The loop above does this by calling the deepMerge
method. The first parameter is the file with the current index in the loop. And the initialJson
values are the target to merge all the latter changes.
Look at the deepMerge
method declaration below.
private static void deepMerge(JSONObject source, JSONObject target) {
final var names = requireNonNullElse(source.names(), new JSONArray());
for (int i = 0; i < names.length(); i++) {
final String key = (String) names.get(i);
Object value = source.get(key);
if (!target.has(key)) {
// new value for "key":
target.put(key, value);
} else {
// existing value for "key" - recursively deep merge:
if (value instanceof JSONObject valueJson) {
deepMerge(valueJson, target.getJSONObject(key));
} else {
target.put(key, value);
}
}
}
}
I didn’t write this code example by myself but took it from this StackOverflow question.
There are two arguments: source
and target
. The source
is the one to read new values.
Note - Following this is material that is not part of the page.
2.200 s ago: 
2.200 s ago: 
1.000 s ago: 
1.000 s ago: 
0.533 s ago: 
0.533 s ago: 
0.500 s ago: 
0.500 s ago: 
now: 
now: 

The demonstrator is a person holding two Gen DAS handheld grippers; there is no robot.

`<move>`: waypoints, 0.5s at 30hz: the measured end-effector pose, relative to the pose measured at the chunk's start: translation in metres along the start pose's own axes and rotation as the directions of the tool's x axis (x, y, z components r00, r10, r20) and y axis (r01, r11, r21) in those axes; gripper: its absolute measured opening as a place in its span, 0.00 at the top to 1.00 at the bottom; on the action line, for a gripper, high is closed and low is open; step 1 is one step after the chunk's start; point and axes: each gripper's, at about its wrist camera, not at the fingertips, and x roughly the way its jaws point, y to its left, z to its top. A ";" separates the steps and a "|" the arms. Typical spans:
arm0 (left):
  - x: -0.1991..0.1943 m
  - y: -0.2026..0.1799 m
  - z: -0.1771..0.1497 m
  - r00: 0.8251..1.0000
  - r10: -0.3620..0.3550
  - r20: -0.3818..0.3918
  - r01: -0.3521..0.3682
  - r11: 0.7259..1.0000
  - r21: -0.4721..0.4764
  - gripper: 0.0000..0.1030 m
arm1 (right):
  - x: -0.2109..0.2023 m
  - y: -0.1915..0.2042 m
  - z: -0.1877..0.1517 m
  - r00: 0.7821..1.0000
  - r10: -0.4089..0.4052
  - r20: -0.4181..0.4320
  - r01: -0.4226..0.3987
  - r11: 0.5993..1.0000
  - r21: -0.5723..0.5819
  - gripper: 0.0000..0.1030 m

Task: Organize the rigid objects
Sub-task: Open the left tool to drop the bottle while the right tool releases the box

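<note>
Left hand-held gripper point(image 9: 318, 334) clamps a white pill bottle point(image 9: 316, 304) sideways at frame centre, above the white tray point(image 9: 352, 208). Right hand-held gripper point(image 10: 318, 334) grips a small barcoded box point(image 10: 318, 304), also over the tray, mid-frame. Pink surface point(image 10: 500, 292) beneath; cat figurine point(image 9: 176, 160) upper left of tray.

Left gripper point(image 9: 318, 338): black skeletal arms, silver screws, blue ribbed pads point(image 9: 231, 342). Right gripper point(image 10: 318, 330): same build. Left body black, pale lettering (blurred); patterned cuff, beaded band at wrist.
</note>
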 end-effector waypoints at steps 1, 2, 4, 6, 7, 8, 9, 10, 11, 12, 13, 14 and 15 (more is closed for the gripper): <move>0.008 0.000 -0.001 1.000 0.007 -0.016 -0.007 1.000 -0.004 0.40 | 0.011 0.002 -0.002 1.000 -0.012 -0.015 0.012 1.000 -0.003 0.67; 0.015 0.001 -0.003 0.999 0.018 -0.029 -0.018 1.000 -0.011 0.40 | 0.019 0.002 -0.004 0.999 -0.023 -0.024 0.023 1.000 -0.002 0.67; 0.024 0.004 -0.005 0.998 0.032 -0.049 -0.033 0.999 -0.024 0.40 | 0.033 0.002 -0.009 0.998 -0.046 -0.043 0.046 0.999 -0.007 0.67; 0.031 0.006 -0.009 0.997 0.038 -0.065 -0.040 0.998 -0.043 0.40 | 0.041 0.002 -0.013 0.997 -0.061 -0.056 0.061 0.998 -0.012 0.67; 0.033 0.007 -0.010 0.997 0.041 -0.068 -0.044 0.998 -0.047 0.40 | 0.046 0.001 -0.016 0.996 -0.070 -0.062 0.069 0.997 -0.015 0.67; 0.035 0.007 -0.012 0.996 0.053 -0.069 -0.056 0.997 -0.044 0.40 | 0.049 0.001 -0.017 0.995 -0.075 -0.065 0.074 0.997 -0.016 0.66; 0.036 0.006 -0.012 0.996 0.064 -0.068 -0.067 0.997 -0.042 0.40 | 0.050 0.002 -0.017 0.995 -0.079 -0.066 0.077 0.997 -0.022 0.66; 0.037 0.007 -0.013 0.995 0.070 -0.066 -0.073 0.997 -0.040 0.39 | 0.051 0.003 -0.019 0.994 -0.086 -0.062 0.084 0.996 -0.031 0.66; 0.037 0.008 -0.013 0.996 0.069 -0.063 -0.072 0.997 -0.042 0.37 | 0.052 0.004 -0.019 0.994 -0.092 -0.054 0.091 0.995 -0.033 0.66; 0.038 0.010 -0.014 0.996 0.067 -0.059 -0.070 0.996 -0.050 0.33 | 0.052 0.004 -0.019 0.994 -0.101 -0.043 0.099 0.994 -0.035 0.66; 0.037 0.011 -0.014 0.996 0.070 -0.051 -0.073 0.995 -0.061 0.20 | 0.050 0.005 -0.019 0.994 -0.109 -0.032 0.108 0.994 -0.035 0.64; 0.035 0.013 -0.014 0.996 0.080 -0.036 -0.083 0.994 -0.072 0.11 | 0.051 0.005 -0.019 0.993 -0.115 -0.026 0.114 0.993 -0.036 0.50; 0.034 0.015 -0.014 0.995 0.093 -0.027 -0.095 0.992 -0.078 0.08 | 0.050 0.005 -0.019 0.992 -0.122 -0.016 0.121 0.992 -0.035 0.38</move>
And the target
is the JSONObject to put them or replace existing ones.
Finally, to supply the computed data set just add the @MethodSource
annotation to the shouldRemainBackwardCompatibility
test method. Look at the code example below.
@ParameterizedTest
@MethodSource("provideMessagesExamples")
void shouldRemainBackwardCompatibility(String filename, String json) { ... }
Here is the test run result.
As you can see, an example with a single file works as expected.
Evolving data schema
Let’s get to the initial point of the article. There is an address
field of String
type and we want to store city
, country
, and postcode
separately. As we already discussed, we cannot just replace the existing field with the new value type. Therefore, we should add the new field and mark the previous one as deprecating. Look at the updated version of OrderCreated
class below:
@Data
@Builder
@Jacksonized
public class OrderCreated {
private final Long orderId;
@Deprecated(forRemoval = true)
private final String address;
private final Address newAddress;
public OrderCreated(Long orderId, String address, Address newAddress) {
this.orderId = notNull(orderId, "Order id cannot be null");
this.address = notNull(address, "Address cannot be null");
this.newAddress = notNull(newAddress, "Complex address cannot be null");
}
@Builder
@Data
@Jacksonized
public static class Address {
private final String city;
private final String country;
private final Integer postcode;
public Address(String city, String country, Integer postcode) {
this.city = notNull(city, "City cannot be null");
this.country = notNull(country, "Country cannot be null");
this.postcode = notNull(postcode, "Postcode cannot be null");
}
}
}
I deprecated the address
field and added the newAddress
field that is a complex object containing country
, city
, and postcode
. All right, now we need to add the new 2.json
file with the example of filled newAddress
. Look at the code snippet below.
{
"newAddress": {
"city": "NYC",
"country": "USA",
"postcode": 123456
}
}
Let’s run the test to check the backward compatibility.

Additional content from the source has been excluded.